Доктор медицины Варвинский все подробно рассказал. Про случай с шубой, про отрезанные хвосты.
— Слушай, дорогой, — сказал следователь, — знаешь, священнику и доктору говорят правду, ну, и другу тоже. Скажи мне откровенно — тебе нравится эта Татьяна Бахрушкина?
— Да ты что? — удивился доктор.
— Да ничего, бывает, согласись… Кто же отрезал эти хвосты?
— Да черт с ними, с хвостами, ты скажи, как теперь мне поступить: ходить мне в шубе с хвостами или без хвостов?
— Вот что, — предлагает следователь Поляков, — надо выручить тебя. Хотя я иду против закона, сам же участвую, так сказать, в преступлении. Я эти хвосты от шубы беру себе и присылаю тебе как найденные у похитителя, через полицию. Понял?
— Вот благодарю, отлично.
И доктор жмет руку другу следователю и вдруг говорит:
— Постой, а как же Бахрушкины скажут жене, что на шубе оказались хвосты, когда я был у них?
— Верно, — согласился следователь Поляков. — Постой, вот что, ты утром сегодня заехал ко мне, понял? Я нашел преступника, и хвосты пришили опять тебе у меня.
— Отлично, — согласился доктор. — Едем ко мне, ты объясни жене. А если жена пришила, — задумывается доктор. — Ну, хорошо, делай, как знаешь, решай. Ты юруспруденция. Выручай.

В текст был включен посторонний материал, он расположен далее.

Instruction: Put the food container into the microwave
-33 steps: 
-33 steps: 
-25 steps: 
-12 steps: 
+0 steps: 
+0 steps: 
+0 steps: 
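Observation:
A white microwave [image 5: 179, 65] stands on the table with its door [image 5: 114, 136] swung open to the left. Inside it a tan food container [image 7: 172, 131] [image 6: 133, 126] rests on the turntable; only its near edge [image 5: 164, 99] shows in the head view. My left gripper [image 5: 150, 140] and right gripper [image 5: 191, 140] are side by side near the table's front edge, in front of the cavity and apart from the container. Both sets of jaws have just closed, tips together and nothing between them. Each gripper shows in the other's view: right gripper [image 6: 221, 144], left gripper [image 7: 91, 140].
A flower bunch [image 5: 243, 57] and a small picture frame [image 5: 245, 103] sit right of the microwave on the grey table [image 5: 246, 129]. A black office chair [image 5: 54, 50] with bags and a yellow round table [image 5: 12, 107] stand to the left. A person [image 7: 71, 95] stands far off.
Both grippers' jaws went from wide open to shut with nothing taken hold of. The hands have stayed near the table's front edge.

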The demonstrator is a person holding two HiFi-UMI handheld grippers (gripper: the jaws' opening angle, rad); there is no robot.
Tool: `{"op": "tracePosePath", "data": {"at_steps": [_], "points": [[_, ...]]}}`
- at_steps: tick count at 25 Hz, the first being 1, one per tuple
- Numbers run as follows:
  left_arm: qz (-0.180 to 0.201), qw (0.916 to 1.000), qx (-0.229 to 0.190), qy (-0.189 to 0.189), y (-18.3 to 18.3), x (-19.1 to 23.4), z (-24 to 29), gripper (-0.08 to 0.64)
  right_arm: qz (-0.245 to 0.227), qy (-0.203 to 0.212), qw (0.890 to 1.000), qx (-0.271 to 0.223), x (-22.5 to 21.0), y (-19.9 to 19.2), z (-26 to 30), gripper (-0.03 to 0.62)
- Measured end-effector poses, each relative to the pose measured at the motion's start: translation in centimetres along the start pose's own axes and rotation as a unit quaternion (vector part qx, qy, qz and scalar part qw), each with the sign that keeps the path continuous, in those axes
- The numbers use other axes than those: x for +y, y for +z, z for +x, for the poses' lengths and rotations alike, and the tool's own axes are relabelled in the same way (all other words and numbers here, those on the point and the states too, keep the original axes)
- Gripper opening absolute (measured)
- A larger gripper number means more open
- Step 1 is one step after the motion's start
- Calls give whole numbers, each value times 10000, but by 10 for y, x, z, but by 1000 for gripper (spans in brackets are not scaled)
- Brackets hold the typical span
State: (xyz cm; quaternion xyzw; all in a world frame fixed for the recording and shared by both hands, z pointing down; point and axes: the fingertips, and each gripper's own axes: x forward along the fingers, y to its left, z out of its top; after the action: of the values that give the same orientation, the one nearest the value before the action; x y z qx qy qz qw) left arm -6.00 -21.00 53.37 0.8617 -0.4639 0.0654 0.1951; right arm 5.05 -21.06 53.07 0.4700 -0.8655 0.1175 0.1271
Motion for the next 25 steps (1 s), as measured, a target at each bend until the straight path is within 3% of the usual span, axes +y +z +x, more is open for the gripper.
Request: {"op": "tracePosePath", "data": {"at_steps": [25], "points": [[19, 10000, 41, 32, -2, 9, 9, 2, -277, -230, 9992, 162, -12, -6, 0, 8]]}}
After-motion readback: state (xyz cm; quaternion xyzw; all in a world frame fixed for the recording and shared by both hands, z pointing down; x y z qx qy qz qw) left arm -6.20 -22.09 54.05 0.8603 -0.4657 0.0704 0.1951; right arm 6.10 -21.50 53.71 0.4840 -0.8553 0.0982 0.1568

— Отлично, — сказал следователь, — едем!
* * *
В меховом магазине на Кузнецком Мосту сам хозяин Михайлов наскоро готовил большую муфту из лучшего меха, на которую нашивают хвосты по фасону парижских мод. В отдельном кабинете «Яра», на столе, убранном цветами, муфта. Летит тройка по Тверской-Ямской, в ней доктор, огорченная его супруга и судебный следователь по важнейшим делам. Увидав муфту, супруга, Анна Григорьевна, крикнула от восторга.
— Да, — сказал торжественно следователь, поднимая бокал шампанского. — Все он, — показал он на мужа. — Все он. Я только исполнял долг закона.
Жена, схватив муфту, приложила ее к щеке и ласково смотрела на супруга.
— Ну, что ж ты молчишь, ты страдал, вот он какой у меня!
* * *
Много прошло времени, и нет этих милых людей, и вспомнил я детство, рассказ художника Прянишникова, когда у лежанки зимним вечером, там, в Москве, он, смеясь, рассказал мне:
— Вот ты был какой мальчишка. Вся Москва говорила про знаменитого доктора, у которого отрезали у шубы хвосты.
И, как сон, сейчас передо мной пролетают воспоминания прошедших дней…
Новый год в России ждали, встречали торжественно и радостно. К Новому году получались награды, повышения по службе, раздавались ордена за службу отечеству. В день Нового года делали визиты, ездили на санках, санки весело поскрипывали по мерзлому снегу. Визитер всегда был в новом костюме с иголочки, причесанный, надушенный, всегда радостный и веселый. Поздравлял, расплываясь в доброжелательной улыбке: «С Новым годом, с новым счастьем вас…»
«Что значит, — думал я, — что это за новое счастье такое? Было счастье одно, а вот наступил Новый год — и вот явилось еще какое-то новое счастье. Старое-то уж прошло, значит, несколько прокисло, и новое тут как тут. Новый год».
Однажды мой приятель, несколько желчный человек, спросил одного визитера, Колю Хитрова, молодого человека с красными не в меру губами:
— Скажите, — говорит, — дорогой, с каким это вы меня новым счастьем поздравляете?
Тот не ожидал такого вопроса и несколько удивился.
— Я, — говорит, — желаю вам, Петр Васильевич, нового счастья от всей души.
— Какого же, дорогой? Вот вы и жену мою, Софью Петровну, тоже поздравили и ей новое счастье объявили. Скажите, что такое? Я понимаю, счастье. Желаете счастья, но почему новое?
Коля Хитров растерялся и только мог сказать:
— Везде так говорят в Новый год, так принято…
— Мало ли говорят неприличных вещей, а вы повторяете, — строго сказал Петр Васильевич. — Остерегайтесь!
* * *
Вечером Коля Хитров в компании других знакомых, где были и актеры драматического театра, рассказал, что вот как странно бывает: Петр Васильевич вроде как бы обиделся на новое счастье.
— Еще бы! — сказал ему актер Вова Тамарин. — Это что ж ты говоришь, да еще жене его: с новым счастьем… Вроде как ей любовника желаешь.
Приятели засмеялись.
— Как глупо! — обиженно сказал Коля Хитров.